Las sesiones de coaching se construyen mediante la relación coach-cliente

Una sesión de coaching se construye mediante la relación dual que se genera entre el coach y el cliente, esto implica, que si bien es el coach el que más experiencia posee en la solución de los problemas presentados, este no puede ofrecer estrategias o acciones sin contar con la participación activa y la implicación del cliente. La metodología que aplica el coach para elaborar recomendaciones eficaces, comienza con la participación y construcción de dichas recomendaciones mediante la retroalimentación con el cliente.

En el caso de las terapias, el terapeuta no se retroalimenta del paciente para elaborar una estrategia. La comunicación con el paciente se limita a la elaboración de un perfil psicológico de este y la comprensión de los hechos presentados por el mismo. De esta forma el terapeuta, contrario al coach, ya presenta una solución concreta a los padecimientos del paciente, es él quien cuenta con la capacitación profesional adecuada, por lo que se descarta la opinión del paciente en este sentido.
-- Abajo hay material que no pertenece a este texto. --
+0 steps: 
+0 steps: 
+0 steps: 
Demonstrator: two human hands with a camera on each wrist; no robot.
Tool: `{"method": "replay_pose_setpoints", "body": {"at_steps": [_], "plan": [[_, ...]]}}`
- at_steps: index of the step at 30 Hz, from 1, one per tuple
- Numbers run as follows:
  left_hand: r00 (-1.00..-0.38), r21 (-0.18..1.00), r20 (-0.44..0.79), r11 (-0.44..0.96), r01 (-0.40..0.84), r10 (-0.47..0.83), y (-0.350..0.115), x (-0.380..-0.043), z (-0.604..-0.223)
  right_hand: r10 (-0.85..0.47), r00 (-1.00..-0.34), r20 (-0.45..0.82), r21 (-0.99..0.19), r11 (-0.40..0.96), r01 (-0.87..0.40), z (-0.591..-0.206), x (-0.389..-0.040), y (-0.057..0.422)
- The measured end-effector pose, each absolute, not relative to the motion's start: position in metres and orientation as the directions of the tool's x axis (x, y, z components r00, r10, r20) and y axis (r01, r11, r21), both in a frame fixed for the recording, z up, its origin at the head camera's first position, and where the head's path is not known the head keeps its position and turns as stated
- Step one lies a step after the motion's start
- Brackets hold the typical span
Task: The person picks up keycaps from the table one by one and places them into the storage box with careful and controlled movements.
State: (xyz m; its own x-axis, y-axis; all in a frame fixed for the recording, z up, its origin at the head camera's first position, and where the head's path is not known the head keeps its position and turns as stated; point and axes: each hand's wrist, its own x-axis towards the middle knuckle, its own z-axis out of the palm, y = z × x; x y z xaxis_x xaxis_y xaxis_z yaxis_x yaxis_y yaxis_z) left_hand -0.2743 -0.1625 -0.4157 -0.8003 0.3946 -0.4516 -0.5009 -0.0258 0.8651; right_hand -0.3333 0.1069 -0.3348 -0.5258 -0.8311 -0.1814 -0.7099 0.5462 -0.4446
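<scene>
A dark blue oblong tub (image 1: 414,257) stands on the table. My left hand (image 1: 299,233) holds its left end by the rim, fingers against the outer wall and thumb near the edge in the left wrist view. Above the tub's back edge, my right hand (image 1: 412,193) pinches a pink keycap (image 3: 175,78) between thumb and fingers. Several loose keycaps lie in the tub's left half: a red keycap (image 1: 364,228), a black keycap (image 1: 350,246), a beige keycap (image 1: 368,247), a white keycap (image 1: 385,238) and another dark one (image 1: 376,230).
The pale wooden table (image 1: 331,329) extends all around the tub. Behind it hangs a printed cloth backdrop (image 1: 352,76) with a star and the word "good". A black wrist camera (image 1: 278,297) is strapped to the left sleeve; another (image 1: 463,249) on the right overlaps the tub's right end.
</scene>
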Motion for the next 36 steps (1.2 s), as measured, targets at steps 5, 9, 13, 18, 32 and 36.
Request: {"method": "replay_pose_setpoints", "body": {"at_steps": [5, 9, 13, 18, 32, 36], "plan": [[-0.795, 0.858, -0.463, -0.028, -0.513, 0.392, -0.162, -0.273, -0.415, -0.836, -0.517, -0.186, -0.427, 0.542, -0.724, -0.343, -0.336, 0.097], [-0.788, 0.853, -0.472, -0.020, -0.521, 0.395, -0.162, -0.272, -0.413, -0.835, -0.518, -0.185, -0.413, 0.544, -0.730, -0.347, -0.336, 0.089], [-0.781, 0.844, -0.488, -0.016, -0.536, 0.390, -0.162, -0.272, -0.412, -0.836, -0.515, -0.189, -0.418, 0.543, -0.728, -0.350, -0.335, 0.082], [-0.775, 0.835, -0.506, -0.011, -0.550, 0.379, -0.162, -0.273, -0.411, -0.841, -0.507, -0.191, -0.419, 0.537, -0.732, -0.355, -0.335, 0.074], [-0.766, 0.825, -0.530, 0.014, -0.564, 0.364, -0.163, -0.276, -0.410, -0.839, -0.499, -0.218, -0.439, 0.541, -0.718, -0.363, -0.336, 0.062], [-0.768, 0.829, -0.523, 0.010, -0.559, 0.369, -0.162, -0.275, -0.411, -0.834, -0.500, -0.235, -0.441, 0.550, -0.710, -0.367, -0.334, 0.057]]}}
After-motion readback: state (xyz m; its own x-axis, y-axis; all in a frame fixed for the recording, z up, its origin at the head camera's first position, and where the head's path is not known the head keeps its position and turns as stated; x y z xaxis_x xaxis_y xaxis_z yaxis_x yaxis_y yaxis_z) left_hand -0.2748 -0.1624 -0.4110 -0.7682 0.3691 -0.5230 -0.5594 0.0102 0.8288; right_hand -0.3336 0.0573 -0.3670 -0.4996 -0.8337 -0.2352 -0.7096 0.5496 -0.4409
El coach trabaja desde su experiencia, no sigue manuales o patrones estrictos

Es una realidad que cada coach tiene su propia metodología y que asesora o recomienda desde su propia experiencia y formación. Es por ello que si un mismo cliente consulta a varios coaches, presentado su problema, es posible que se ofrezcan soluciones variadas, que no necesariamente tienen que ser mejores o peores, sino que son orientadas desde las particularidades y características de cada coach.

En el caso de los terapeutas, es posible encontrar algunas diferencias en los tratamientos orientados a sus pacientes, pero estas diferencias serán mínimas, ya que estos profesionales suelen trabajar con manuales y guías orientativas que ofrecen soluciones desde la ciencia, una vez que es detectada y diagnosticada la patología presente.

Saber delimitar el trabajo del coach y el del terapeuta es fundamental para el normal respeto de las competencias laborales de ambos profesionales y la garantía a la satisfacción de las necesidades del cliente.